The "art" about which Socrates speaks is dialectic. Most modern people would say that those who trust anyone absolutely either lack common sense, are gullible or naive. I suppose you quote Phaedo 89d since my index to Plato's Dialogues cites only 1 reference to "misanthropy" in Phaedo. Socrates continues...
SOCRATES:
"The resemblance between arguments and human beings lies not in what I said just now, but in what I said before, that when one believes that an argument is true, without reference to the ART OF LOGIC, and then a little later decides rightly or wrongly that it is false, and the same thing happens again and again --- you know how it is, especially with those who spend their time in arguing both sides --- they end by believing that there is nothing stable or dependable either in facts or arguments, and that everything fluctuates..." [Phaedo 90b - 90c]
So Socrates recommends to Phaedo that he not become a MISOLOGIST [a hater of arguments or of reason] in the same way that some become MISANTHROPISTS, by blaming poor arguments, rather than his own inability to fully understand the dialectical ART or logic.
Your 2nd pgph. seems O.K. --- although "art" in quotation marks indicates you don't know what ART which Socrates means. You should know that the 7 liberal arts are "grammar, rhetoric, logic" [some say dialectic] --- which are the "trivium" [3 ways/arts to open the mind] of liberal arts --- arithmetic, music, geometry and astronomy --- which are the "quadrivium" of liberal arts. They are not "fine arts", like professional musicianship, sculpture, poetry, dancing, painting, drama, etc. --- but, rather, liberal arts. There are also "menial arts" such as blacksmithing, animal husbandry, weaving, etc. --- the Greek term being "techne" from which our word technology is derived.
Then you quote/misquote Aristotle from early on in The Politics. My copy reads, quote
ARISTOTLE:
But he who is unable to live in society, or who has no need [to live in society KB] because he is sufficient for himself, must be either a beast or a god: he is no part of a state.
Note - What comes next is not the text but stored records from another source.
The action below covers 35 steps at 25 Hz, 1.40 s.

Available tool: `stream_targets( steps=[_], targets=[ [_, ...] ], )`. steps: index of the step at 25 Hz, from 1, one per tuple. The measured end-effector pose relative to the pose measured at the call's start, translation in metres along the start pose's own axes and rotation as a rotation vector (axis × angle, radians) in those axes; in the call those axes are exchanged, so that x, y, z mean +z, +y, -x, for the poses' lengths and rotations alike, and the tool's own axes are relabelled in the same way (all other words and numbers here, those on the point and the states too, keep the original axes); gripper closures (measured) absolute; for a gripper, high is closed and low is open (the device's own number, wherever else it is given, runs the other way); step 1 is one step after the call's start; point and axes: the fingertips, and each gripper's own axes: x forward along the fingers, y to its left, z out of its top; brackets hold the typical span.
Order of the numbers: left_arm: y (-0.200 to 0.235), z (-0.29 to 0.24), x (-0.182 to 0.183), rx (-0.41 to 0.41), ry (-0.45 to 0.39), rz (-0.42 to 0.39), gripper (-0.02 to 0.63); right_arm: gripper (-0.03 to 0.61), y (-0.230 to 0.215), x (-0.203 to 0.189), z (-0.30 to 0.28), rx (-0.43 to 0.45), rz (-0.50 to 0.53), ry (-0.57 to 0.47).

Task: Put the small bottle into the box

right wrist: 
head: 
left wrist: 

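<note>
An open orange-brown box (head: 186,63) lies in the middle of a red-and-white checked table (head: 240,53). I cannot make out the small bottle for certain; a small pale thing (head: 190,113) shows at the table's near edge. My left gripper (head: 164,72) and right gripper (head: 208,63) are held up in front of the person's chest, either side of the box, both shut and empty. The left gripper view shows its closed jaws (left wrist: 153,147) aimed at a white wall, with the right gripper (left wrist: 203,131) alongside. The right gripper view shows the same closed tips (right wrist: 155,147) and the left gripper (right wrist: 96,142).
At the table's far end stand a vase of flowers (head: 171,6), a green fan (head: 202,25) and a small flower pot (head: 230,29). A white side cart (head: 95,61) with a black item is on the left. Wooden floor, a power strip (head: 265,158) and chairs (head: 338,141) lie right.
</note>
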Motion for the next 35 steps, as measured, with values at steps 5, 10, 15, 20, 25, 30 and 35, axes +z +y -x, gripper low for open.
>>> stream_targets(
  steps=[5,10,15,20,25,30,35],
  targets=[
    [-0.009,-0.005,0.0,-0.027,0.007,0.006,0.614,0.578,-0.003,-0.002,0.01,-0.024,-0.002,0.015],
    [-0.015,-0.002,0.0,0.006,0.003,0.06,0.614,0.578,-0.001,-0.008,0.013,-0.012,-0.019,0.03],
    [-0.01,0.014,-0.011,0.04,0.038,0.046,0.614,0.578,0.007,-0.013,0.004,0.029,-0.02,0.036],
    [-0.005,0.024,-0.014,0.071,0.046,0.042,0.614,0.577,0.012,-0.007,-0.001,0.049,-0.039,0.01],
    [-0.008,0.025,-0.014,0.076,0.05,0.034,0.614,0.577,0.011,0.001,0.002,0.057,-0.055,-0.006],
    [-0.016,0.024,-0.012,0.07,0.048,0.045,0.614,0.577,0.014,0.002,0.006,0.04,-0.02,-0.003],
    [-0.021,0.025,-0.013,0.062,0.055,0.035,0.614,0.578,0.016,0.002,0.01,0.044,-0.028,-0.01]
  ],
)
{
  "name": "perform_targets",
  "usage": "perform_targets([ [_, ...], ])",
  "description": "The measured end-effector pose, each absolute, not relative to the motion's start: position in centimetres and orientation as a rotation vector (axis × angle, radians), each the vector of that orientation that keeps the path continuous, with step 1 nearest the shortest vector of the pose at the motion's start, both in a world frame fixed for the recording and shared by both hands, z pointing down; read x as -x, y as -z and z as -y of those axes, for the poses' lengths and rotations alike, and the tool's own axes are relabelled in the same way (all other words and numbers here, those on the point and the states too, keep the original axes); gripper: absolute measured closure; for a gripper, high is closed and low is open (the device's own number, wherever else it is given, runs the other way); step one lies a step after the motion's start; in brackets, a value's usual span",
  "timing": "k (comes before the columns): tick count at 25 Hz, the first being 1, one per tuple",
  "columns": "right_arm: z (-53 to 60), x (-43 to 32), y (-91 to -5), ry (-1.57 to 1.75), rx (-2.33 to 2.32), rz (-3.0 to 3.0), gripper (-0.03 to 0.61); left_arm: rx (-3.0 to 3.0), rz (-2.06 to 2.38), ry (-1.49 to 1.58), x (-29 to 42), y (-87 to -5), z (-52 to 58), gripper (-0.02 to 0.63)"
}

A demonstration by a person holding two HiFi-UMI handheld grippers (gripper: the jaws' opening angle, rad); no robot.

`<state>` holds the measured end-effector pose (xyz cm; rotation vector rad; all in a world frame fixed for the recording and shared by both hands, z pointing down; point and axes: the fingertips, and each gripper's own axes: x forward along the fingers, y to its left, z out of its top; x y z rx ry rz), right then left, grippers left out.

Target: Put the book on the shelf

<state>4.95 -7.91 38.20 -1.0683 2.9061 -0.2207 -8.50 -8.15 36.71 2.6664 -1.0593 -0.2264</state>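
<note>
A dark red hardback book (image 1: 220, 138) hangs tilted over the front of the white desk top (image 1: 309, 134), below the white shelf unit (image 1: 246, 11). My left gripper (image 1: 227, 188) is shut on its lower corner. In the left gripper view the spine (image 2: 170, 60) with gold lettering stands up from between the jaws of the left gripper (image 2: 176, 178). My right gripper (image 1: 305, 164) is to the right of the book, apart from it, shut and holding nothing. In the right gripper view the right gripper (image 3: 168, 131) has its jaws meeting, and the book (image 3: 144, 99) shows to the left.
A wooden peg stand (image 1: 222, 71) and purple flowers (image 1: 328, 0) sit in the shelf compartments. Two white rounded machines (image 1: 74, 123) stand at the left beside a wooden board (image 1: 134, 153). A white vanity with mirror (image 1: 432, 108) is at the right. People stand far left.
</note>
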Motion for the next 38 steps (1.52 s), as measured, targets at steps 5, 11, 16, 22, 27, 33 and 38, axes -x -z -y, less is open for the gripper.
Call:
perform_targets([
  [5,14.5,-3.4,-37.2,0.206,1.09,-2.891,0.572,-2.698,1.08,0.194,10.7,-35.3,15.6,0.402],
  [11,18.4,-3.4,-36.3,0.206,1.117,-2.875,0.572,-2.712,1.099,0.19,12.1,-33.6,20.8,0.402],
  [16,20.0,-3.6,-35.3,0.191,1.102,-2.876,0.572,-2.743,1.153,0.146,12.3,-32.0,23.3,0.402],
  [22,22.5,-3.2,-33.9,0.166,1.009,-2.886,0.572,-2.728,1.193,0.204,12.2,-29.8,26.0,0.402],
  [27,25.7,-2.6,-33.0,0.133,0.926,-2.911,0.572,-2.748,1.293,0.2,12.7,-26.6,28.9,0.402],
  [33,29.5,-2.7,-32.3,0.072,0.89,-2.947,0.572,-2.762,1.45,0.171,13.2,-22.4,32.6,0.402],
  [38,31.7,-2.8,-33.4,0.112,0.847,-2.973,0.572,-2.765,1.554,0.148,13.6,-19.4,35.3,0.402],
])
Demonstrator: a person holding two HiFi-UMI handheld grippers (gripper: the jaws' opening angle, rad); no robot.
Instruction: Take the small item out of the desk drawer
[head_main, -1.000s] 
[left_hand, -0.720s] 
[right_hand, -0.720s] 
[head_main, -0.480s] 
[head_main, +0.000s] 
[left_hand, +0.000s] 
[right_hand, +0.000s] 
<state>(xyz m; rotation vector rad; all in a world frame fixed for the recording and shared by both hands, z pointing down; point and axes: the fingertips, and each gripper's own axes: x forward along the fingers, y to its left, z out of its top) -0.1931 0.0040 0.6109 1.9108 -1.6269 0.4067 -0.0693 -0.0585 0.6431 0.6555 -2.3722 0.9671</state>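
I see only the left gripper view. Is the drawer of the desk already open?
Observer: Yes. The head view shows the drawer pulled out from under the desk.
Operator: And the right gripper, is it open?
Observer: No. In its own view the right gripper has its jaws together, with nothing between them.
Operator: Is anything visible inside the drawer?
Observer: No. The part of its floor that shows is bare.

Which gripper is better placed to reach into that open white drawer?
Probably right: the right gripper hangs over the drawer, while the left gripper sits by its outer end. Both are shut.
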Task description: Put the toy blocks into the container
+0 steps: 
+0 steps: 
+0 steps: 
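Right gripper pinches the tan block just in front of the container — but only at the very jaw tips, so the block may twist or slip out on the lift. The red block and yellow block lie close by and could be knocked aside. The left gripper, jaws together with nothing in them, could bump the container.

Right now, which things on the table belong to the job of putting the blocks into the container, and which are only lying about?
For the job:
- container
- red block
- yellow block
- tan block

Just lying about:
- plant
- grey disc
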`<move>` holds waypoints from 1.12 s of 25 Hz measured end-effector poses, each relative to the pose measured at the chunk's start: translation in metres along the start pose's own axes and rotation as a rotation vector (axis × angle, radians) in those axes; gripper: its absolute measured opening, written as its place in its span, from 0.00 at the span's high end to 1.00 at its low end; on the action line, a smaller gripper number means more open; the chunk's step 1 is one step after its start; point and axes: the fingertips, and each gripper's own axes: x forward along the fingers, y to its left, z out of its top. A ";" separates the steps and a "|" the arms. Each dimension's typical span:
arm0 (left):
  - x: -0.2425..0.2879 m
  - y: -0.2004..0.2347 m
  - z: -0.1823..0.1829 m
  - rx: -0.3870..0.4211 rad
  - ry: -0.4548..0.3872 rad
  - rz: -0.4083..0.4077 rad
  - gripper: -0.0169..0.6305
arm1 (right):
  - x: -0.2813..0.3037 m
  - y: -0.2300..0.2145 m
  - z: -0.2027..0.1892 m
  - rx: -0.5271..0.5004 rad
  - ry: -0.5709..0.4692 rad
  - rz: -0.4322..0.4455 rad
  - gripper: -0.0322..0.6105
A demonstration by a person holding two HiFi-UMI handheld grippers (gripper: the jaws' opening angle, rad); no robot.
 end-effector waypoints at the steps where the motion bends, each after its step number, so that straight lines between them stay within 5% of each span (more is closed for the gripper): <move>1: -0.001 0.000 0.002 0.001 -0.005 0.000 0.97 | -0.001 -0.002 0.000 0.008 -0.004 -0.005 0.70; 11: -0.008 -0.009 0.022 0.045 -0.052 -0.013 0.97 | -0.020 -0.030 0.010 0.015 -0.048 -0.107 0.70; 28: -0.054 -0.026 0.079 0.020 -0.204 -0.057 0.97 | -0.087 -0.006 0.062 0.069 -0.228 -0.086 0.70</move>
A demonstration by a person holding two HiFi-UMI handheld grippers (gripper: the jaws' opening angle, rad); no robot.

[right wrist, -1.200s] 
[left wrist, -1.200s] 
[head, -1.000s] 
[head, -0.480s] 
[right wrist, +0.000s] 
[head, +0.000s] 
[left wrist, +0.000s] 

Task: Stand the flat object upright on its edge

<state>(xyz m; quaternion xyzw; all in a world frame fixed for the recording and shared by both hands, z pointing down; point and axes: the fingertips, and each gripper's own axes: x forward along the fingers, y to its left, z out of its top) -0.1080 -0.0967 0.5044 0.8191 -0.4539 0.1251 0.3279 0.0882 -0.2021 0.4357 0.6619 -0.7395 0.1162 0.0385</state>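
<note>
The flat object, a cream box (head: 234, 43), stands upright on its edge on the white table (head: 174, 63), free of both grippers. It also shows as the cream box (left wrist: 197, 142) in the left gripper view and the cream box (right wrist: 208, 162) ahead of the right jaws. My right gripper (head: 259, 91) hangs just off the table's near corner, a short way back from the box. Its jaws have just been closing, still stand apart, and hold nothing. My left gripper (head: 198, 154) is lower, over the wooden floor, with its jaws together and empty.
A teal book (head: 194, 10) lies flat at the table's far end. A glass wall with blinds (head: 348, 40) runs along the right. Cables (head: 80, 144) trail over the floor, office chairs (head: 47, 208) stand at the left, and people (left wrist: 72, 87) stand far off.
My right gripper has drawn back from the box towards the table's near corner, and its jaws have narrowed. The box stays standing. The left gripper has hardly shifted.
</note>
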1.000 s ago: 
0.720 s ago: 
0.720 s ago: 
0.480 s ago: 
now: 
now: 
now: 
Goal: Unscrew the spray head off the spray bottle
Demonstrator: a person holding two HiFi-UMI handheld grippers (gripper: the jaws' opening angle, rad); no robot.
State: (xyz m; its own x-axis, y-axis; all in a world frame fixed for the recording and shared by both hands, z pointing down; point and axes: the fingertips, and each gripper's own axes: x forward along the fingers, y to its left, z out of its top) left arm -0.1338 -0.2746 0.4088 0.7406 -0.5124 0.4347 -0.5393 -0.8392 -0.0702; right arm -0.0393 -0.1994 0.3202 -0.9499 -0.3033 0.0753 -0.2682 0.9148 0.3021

A social instinct is implanted in all men by nature, and yet he who first founded the state was the greatest of benefactors. For man, when perfected, is the best of all animals, but, when separated from law and justice [which can "perfect" humans, by making them virtuous KB], he is the worst of all ... wherefore if he have not virtue he is the most unholy and the most savage of all animals, and the most full of lust and gluttony. [The Politics; BK I, Ch. 2.,1253a lines 27 - 37]
Aristotle doesn't use the word "misanthrope". But talks of a "he" who is either 1. "unable to live in society"; and who might be a misanthropist, or antisocial without hating anyone, and whom he compares to "a beast" [a gentle or hostile "beast"]; or who is 2. "sufficient to himself", whom Aristotle compares to a god, because of "self sufficiency". That doesn't mean that such a person need be a "misanthropist". He could be "solitary", like a mountain-top guru. Aristotle doesn't say that "he" is "not a man at all", as you write. He says that such a "he" is "no part of a state".
Aristotle doesn't say "misanthropes" are either superior to or inferior to the "average man". Instead, much like Socrates/Plato in Phaedo, Aristotle is talking about, in his own style, extraordionarily bad persons (beasts) and extraordinarily good persons (gods) --- which form requote "no part of a state". He doesn't say that they are "not a man at all". They are those very rare/unusual people who are either very bad or very good human beings.
2) When you pass to the "hating side", whether it is hating people or hating arguments, it is hard to come back --- which is why Socrates exorts Phaedo to not "go there" in the first place, although he was talking more about arguments than people. You get the "art" or "take it" by learning grammar, rhetoric and logic --- especially logic. "Doing evil" is not a "resource". It is a handicap or a failing, known as vice to ancient Greeks.
"Doing evil" is not a "means to acquire 'ART' "!!! Hence it sounds like you misunderstand what the Greeks meant by "arts" [liberal arts, fine arts, menial arts] which is equivalent to "skilled workmanship" in our terms. And if you refuse to do evil you are not destined to be a "misanthrope". On the contrary, you might even be a philanthropist if you both "refuse to do evil" and actually "do benefit/s" to your fellow human beings.